_TASK INSTRUCTIONS_
In the entries below, begin at the line that has "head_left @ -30", stop after the line that has "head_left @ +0", and output those lines exactly with no pictures.

----

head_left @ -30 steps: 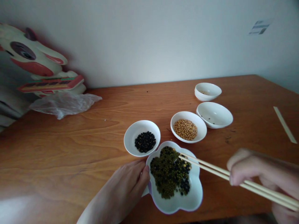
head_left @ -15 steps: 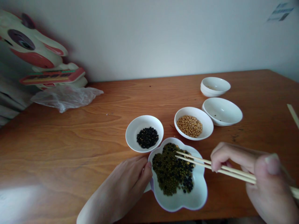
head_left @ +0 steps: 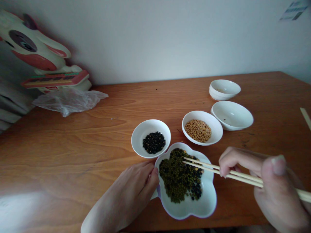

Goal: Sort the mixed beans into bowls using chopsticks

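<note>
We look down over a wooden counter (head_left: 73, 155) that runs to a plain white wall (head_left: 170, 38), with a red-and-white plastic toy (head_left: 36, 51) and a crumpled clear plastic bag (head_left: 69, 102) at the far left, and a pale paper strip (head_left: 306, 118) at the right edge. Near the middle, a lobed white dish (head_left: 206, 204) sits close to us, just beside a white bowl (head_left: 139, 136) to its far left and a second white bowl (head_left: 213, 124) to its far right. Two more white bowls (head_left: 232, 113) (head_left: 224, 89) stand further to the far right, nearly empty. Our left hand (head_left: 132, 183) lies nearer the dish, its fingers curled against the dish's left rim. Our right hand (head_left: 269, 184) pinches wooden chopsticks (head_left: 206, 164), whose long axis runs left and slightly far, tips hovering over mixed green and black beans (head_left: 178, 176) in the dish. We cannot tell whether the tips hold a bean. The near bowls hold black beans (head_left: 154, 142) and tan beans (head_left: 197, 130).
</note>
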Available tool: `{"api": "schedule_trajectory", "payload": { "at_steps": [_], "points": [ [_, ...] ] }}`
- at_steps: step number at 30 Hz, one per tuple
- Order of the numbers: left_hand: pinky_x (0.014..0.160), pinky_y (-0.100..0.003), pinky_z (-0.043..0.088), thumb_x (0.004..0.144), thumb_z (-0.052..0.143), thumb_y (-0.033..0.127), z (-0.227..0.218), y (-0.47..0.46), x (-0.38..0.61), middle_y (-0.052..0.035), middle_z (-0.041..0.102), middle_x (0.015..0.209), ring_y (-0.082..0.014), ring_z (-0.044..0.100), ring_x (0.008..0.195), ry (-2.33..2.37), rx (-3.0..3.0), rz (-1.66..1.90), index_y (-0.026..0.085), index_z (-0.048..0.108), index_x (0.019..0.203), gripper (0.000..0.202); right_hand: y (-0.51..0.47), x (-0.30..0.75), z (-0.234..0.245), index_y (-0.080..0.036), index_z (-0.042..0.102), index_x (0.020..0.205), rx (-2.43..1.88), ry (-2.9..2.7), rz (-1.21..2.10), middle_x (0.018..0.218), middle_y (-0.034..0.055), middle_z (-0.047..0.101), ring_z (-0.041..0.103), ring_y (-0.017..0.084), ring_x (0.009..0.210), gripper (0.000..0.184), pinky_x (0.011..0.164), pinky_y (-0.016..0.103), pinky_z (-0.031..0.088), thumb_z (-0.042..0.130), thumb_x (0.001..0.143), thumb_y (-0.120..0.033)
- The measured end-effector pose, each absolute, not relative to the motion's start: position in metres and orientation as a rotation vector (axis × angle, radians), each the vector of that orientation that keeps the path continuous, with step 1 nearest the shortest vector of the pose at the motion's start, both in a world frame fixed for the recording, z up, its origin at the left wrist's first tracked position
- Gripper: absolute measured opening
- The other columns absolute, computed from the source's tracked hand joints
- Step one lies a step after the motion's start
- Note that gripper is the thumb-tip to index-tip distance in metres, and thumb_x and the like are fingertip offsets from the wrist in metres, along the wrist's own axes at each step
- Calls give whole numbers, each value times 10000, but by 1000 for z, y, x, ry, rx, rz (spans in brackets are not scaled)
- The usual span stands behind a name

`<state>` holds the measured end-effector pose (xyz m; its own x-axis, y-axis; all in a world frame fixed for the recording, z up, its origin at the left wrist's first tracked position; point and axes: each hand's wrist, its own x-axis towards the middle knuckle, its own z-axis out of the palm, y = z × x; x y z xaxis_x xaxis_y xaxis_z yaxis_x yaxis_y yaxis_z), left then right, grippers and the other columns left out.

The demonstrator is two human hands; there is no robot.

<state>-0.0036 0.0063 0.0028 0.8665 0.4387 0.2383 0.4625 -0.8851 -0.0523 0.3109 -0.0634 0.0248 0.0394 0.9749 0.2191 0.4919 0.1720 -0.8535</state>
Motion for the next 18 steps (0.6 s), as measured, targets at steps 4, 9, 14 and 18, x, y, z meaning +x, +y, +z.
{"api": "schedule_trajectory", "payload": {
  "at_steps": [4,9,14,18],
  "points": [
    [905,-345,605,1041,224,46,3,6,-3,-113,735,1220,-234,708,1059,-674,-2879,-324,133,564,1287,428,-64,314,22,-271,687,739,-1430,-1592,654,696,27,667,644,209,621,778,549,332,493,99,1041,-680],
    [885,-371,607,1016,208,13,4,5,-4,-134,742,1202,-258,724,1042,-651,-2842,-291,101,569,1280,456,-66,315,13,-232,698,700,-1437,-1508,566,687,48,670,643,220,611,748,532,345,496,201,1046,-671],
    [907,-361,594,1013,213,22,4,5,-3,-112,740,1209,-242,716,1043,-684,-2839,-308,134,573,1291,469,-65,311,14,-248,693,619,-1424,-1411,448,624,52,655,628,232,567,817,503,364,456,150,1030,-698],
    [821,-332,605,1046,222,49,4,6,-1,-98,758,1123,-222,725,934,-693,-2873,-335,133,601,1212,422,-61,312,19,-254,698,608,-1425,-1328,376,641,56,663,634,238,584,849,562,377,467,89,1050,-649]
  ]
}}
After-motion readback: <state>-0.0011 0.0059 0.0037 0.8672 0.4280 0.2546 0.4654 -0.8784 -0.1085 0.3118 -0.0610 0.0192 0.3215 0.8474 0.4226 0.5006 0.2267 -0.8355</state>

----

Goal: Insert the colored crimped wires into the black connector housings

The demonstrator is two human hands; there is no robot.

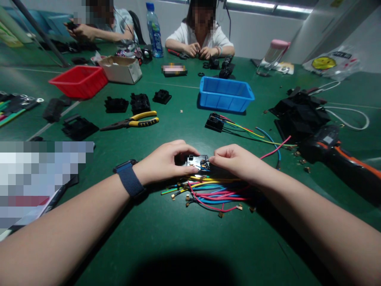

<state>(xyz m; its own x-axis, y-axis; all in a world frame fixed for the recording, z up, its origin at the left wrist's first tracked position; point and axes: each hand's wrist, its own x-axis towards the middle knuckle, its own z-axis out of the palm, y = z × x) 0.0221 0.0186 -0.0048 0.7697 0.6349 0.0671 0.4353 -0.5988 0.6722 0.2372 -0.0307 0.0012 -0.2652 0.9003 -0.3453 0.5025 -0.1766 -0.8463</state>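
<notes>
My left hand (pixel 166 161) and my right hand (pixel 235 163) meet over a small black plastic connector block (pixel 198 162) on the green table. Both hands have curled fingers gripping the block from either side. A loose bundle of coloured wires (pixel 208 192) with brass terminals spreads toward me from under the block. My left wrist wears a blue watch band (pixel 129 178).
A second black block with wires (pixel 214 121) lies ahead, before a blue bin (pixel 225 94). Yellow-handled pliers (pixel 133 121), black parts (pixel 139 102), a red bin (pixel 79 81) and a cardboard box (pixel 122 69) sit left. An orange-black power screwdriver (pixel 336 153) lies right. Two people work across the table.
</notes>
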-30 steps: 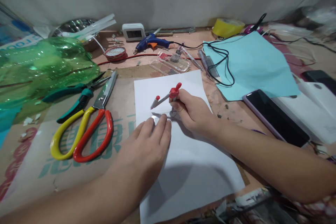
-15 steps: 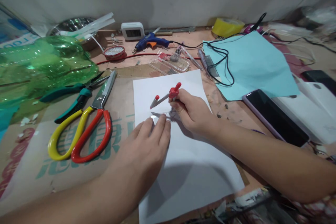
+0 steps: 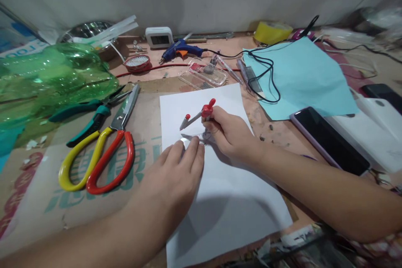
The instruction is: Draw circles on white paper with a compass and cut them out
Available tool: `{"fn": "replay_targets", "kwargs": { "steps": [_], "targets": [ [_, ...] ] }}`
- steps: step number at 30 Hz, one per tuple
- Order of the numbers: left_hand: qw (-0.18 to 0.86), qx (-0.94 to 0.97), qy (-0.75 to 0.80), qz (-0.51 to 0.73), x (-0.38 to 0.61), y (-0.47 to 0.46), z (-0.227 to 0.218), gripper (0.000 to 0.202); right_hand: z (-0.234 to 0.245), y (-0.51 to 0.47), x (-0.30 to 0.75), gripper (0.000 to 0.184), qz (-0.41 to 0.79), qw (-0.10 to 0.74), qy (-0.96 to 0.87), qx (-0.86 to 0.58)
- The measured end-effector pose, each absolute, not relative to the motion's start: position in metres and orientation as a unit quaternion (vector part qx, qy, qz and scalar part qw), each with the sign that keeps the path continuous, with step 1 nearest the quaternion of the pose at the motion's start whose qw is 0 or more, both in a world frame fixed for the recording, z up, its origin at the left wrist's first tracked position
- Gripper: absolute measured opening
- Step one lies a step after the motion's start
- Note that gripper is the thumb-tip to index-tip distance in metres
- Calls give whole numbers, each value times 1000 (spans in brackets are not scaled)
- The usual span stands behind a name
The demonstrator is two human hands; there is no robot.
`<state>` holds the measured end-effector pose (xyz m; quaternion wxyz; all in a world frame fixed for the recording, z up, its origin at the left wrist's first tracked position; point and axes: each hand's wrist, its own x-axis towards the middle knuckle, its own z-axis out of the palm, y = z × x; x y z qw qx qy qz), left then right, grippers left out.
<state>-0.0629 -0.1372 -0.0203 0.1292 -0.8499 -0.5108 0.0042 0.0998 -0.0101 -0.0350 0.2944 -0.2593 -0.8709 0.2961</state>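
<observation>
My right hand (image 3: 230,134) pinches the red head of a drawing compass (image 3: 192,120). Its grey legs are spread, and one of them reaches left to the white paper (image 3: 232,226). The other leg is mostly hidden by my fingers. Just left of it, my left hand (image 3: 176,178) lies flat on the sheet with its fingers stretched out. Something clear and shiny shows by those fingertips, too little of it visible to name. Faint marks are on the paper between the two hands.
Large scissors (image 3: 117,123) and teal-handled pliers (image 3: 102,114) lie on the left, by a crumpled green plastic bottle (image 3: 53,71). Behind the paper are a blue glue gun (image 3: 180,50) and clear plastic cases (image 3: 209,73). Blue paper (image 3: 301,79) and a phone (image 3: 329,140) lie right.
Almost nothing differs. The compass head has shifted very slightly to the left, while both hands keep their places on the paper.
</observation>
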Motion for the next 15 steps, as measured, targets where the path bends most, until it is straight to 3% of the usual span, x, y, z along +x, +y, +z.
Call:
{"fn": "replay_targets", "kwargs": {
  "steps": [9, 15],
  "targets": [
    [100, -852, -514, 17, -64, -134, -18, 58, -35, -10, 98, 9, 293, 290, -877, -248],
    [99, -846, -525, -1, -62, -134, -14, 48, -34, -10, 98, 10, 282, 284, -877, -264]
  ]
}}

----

_ANSWER SPACE_
head_left @ -30 steps: 
head_left @ -15 steps: 
head_left @ +0 steps: 

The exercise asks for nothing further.